## Activity
Go to the line containing "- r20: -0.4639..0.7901" in the records below and print it and every following line exactly, on through the line containing "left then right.", then stop.

## Entries shown
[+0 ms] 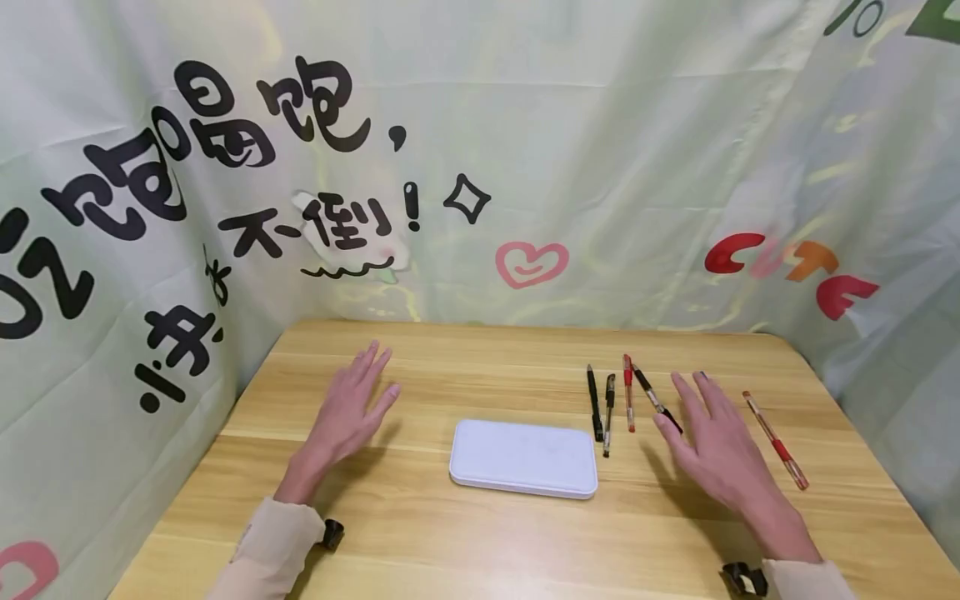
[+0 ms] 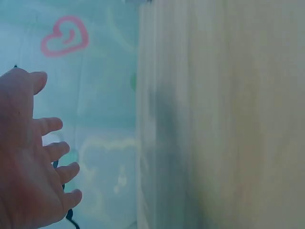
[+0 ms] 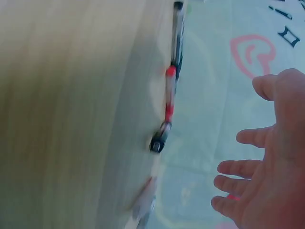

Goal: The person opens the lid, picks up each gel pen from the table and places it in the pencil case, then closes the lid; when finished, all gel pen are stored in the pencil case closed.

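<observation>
Both hands are raised above the desk, fingers extended and spread, thumbs held apart. The left hand is over the left part of the desk, near the pencil case. The right hand is over the right part, among the pens; its thumb overlaps the end of one pen in the head view, but the right wrist view shows the hand apart from them.

Between the hands lies the pale, flat case with rounded corners — shut, near the middle of the desk. Just beyond its right end lie a black pen and a clear-barrelled pen with a black cap, then a red-capped pen and a slanting black-and-clear pen, their far ends close together. Right of the right hand, a red-gripped pen lies aslant.

Pale sleeves cover the forearms, with a dark device under the left wrist. Behind the desk hangs a printed cloth — black characters, a pink heart and coloured letters.
</observation>
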`<action>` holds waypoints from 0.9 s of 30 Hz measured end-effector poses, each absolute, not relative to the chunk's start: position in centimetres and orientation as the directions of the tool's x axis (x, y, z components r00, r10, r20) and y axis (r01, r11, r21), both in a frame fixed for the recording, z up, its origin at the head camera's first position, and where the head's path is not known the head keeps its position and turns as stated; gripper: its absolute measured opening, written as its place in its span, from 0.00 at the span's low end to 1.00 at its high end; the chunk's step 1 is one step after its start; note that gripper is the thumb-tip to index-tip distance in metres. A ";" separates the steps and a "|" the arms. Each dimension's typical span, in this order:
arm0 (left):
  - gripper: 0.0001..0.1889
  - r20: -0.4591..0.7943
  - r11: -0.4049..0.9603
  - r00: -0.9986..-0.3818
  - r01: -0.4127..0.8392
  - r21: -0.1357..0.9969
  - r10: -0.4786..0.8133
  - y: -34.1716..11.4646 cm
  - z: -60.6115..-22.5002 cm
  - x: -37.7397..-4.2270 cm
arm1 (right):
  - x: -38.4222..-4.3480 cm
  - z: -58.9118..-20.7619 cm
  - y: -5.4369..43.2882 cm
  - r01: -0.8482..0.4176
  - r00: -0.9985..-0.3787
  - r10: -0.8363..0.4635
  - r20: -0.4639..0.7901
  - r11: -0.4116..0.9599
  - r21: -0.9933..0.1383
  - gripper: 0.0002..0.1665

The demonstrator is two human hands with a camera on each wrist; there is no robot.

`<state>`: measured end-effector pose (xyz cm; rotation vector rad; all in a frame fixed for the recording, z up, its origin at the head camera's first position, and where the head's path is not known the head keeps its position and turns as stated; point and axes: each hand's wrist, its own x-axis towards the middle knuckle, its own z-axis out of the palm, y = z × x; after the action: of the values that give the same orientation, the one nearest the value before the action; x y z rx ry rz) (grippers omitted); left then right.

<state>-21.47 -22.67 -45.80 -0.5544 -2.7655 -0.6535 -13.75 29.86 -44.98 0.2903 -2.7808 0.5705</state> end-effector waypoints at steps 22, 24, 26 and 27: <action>0.49 0.079 0.448 -0.887 0.304 0.841 0.455 -13.6 -47.6 -15.6 | -11.8 -45.9 20.4 -0.357 -0.930 -0.291 0.223 0.584 -0.729 0.41; 0.52 0.083 0.440 -0.888 0.303 0.845 0.453 -12.9 -47.9 -15.4 | -11.6 -46.0 19.9 -0.357 -0.930 -0.298 0.215 0.597 -0.718 0.44; 0.55 0.086 0.457 -0.897 0.301 0.837 0.434 -12.1 -48.3 -15.1 | -11.6 -46.2 19.5 -0.366 -0.926 -0.316 0.207 0.614 -0.699 0.46; 0.55 0.089 0.471 -0.903 0.301 0.829 0.420 -11.8 -48.4 -14.9 | -11.5 -46.3 19.3 -0.368 -0.924 -0.329 0.197 0.619 -0.694 0.47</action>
<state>-14.90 -11.79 -48.43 -0.6907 -2.8010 -1.5366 -11.54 19.29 -46.29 0.5997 -2.7812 1.2092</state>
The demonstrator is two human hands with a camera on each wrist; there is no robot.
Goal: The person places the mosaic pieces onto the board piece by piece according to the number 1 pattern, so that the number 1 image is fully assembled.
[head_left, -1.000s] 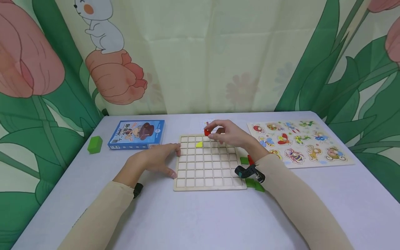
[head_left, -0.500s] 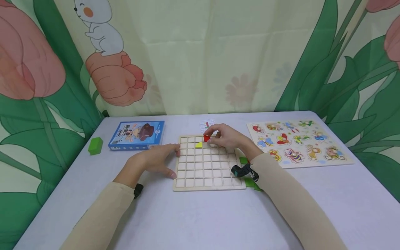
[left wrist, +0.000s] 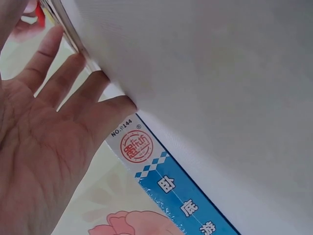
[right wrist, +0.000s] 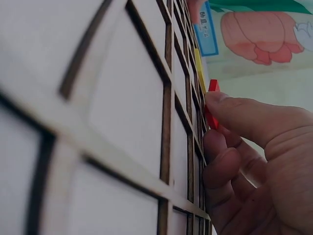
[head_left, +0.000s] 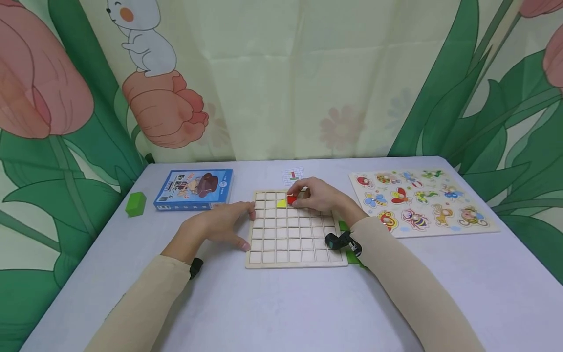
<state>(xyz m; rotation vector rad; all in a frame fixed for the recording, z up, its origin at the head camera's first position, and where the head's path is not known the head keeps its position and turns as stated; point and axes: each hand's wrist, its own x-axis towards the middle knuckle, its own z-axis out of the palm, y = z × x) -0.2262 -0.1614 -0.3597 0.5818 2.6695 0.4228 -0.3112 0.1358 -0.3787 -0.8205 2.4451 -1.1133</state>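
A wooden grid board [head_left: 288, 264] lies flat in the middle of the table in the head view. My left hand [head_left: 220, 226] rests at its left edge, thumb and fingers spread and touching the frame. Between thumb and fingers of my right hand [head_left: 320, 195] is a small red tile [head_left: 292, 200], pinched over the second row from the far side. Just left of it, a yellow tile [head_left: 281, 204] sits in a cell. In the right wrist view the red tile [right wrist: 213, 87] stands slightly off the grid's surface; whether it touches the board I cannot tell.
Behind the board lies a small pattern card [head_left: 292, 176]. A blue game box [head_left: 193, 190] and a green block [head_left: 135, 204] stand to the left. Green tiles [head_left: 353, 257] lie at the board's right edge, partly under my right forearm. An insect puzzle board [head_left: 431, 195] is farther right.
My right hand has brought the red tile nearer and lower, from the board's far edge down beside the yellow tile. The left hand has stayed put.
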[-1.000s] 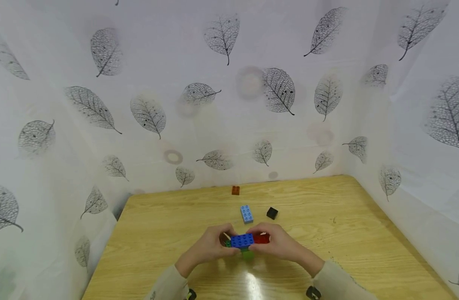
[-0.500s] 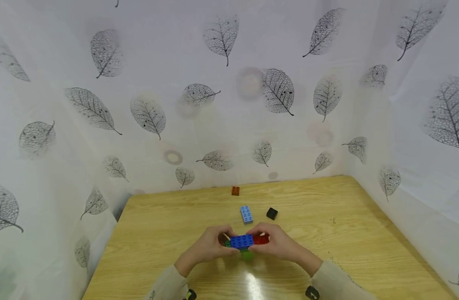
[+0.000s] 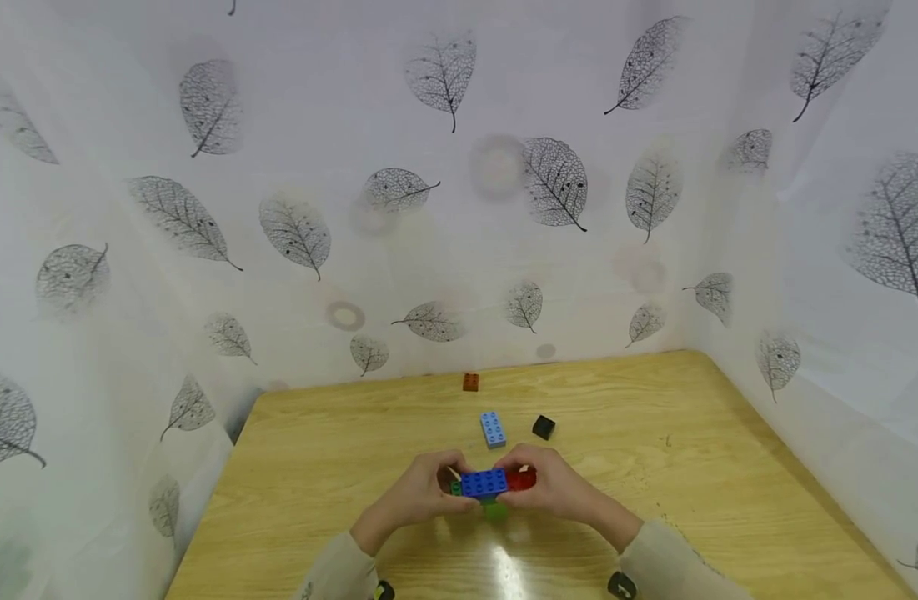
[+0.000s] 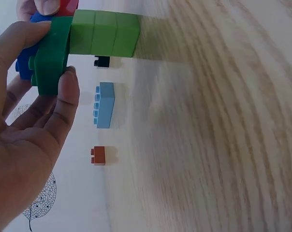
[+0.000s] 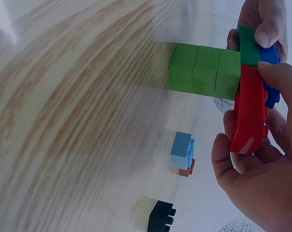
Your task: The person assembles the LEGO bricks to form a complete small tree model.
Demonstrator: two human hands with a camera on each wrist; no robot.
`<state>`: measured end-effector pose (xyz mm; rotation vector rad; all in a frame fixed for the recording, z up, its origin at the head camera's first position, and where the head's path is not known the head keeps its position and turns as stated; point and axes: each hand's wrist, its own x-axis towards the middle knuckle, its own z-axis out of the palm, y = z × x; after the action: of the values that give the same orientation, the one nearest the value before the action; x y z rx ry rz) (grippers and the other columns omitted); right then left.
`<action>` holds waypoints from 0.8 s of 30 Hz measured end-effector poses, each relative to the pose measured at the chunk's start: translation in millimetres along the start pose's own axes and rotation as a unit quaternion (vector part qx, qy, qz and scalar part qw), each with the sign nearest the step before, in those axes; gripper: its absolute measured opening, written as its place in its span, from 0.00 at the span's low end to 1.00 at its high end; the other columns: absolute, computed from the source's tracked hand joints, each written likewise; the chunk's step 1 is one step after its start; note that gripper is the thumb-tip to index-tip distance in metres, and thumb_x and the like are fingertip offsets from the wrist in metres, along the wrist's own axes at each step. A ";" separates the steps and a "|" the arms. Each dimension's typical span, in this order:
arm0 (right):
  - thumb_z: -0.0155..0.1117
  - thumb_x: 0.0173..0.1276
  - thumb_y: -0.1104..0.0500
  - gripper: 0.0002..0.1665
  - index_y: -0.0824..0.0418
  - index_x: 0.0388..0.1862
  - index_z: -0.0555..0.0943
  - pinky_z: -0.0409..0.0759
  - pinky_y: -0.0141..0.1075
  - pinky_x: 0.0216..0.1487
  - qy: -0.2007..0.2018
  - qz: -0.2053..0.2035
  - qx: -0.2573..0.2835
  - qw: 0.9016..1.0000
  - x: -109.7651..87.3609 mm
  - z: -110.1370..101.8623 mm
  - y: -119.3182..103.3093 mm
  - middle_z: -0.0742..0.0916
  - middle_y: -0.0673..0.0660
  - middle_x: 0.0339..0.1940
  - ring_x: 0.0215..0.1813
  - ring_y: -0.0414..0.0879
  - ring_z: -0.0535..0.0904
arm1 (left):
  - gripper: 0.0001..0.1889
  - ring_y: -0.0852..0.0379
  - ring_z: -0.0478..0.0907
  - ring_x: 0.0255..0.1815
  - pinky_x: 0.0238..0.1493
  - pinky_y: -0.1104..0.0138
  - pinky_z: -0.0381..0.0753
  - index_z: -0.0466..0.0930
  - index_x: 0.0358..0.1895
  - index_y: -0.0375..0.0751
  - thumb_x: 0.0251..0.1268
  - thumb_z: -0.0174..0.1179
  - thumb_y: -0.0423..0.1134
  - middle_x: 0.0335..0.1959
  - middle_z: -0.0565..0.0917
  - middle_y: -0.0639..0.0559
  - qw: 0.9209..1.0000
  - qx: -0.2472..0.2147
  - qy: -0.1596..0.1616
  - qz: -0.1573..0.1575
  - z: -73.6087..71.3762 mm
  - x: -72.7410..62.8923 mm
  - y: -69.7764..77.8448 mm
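A stack of toy building bricks stands on the table between both hands. Its base is a column of light green bricks (image 5: 204, 71). Above that column a dark green brick (image 4: 53, 55) juts out on the left and a red brick (image 5: 250, 108) on the right. A dark blue brick (image 3: 484, 483) lies across the top, spanning the two. My left hand (image 3: 421, 492) grips the blue and dark green bricks from the left, thumb on the near side. From the right, my right hand (image 3: 544, 483) grips the blue and red bricks.
Behind the stack a light blue brick (image 3: 493, 429) lies on the wooden table (image 3: 316, 467). A black brick (image 3: 544, 427) sits to its right. Near the back edge is a small orange-brown brick (image 3: 470, 382). A leaf-patterned curtain (image 3: 428, 250) surrounds the back and sides.
Both hands keep their hold on the stack and have barely moved. The loose bricks lie where they were.
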<state>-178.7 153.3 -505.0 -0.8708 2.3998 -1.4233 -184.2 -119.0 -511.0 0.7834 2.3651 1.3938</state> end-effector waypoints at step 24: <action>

## Exercise solution
  - r20: -0.4639..0.7901
  - r11: -0.4116..0.9599
  - r21: -0.9933..0.1383
  - gripper: 0.0002..0.1665

The demonstrator is two human hands with a camera on each wrist; there is no robot.

`<state>`: measured end-effector pose (xyz cm; rotation vector rad; all in a frame fixed for the recording, z up, its origin at the head camera's first position, and where the head's path is not known the head keeps its position and turns as stated; point and axes: each hand's wrist, its own x-axis towards the middle knuckle, its own z-axis out of the palm, y = z × x; after the action: of the values that give the same orientation, the one nearest the value before the action; x y z rx ry rz) (grippers omitted); left then right.

No further work remains on the exercise.